### EXERCISE REQUIREMENTS
Please give back word for word the lines of the material below between the line containing "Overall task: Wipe" and the line containing "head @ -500", inclusive.

### THE DATA
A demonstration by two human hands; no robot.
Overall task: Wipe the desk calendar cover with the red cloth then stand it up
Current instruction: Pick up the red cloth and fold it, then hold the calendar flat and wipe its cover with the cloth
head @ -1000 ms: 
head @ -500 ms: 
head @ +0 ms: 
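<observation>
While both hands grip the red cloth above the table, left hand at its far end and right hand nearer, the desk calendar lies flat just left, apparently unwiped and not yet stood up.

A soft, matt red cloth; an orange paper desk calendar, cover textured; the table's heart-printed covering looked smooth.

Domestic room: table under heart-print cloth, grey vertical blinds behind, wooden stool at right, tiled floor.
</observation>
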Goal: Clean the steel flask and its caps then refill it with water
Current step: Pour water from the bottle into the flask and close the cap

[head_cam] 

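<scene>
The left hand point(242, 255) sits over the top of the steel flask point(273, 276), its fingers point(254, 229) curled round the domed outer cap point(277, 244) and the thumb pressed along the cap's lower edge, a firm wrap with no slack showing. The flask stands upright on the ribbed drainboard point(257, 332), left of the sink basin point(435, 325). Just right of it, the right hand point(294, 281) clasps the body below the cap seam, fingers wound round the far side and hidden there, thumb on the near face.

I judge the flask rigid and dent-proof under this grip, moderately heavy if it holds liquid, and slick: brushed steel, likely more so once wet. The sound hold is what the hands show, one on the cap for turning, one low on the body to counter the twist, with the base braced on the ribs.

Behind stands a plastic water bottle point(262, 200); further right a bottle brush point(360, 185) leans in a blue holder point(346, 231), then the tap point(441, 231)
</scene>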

### OUTPUT OF THE TASK
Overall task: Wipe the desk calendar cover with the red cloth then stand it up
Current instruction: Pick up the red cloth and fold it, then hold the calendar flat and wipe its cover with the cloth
head @ -1000 ms: 
head @ -500 ms: 

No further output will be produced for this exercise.